Spoken communication is both social and functional. At a social level, it helps to build relationships and is instrumental in helping a team to carry out its task. the actual information that is exchanged and the language and timing are also important. However, the content of speech on its own is often insufficient for effective communication. It may be not what is said that is important but how it is said.

Non-verbal communication

Non-verbal communication is the way people communicate, either deliberately or unintentionally, without using words. it is a major signal of emotional state, as well as conveying other information. this is often referred to as body language and there are many books available with good examples (e.g. Morris, 2002; pease and pease, 2005). Malandro et al. (1989) identified four classes of non-verbal communication that are relevant to the workplace: (1) facial expression and eye behaviour; (2) body movement and gestures; (3) touching behaviour; and (4) voice characteristics and qualities.

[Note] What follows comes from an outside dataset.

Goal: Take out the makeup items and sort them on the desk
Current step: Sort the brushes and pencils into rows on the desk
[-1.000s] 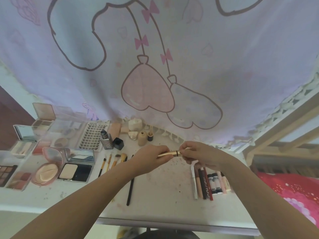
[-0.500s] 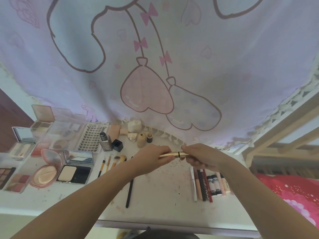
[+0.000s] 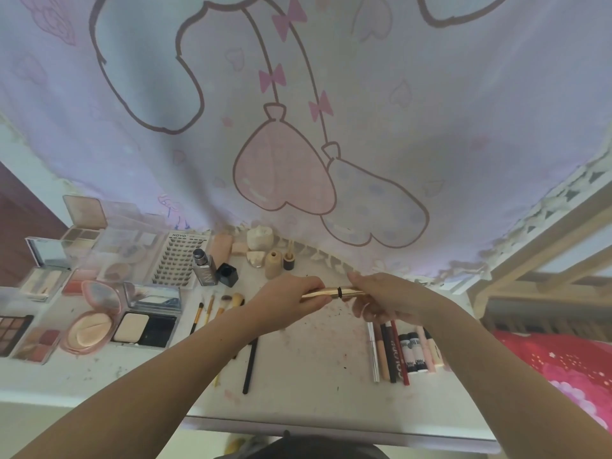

In addition to conveying emotion, researchers have identified five ways in which non-verbal communication complements verbal communication:

  • 1. repeats what is being said (e.g. saying ‘no’ and shaking your head)
  • 2. adds to or reinforces verbal communication (e.g. saying ‘I’m angry’ and frowning)
  • 3. highlights verbal communication by emphasising certain words or phrases (e.g. Are you sure that’s right?)
  • 4. contradicts the verbal message (e.g. saying ‘I’m angry with you’ while smiling)
  • 5. substitutes for verbal behaviour (e.g. shrugging your shoulders to indicate you don’t care).

However, just as with verbal communication, non-verbal communication can be ambiguous and open to misinterpretation, especially when communicating with

someone from a different culture. As workplaces become much more multicultural, recognising that gestures that have one meaning in some cultures can have a completely different meaning in others becomes particularly important. For example, a thumbs up in most Western countries means good luck or approval, whereas in Middle Eastern cultures this is an obscene gesture. The ‘oK’ sign frequently used in scuba diving (forming a circle between forefinger and thumb with the other fingers raised) can be seen as an obscene gesture in Germany. The simple head nod is accepted as meaning ‘Yes’ in western Europe, China and North America, whereas in Sri Lanka and many eastern European countries, a nod actually means ‘No’ (see Morris, 2002, for other examples).

Non-verbal cues can also be subtle. A random gesture may be given a certain meaning when none was intended. Similarly, people often use non-verbal cues to discern if someone is lying (Zuckerman et al., 1981) but even professional interviewers are surprisingly inaccurate in detecting deceit from communication (Vrij et al., 2004).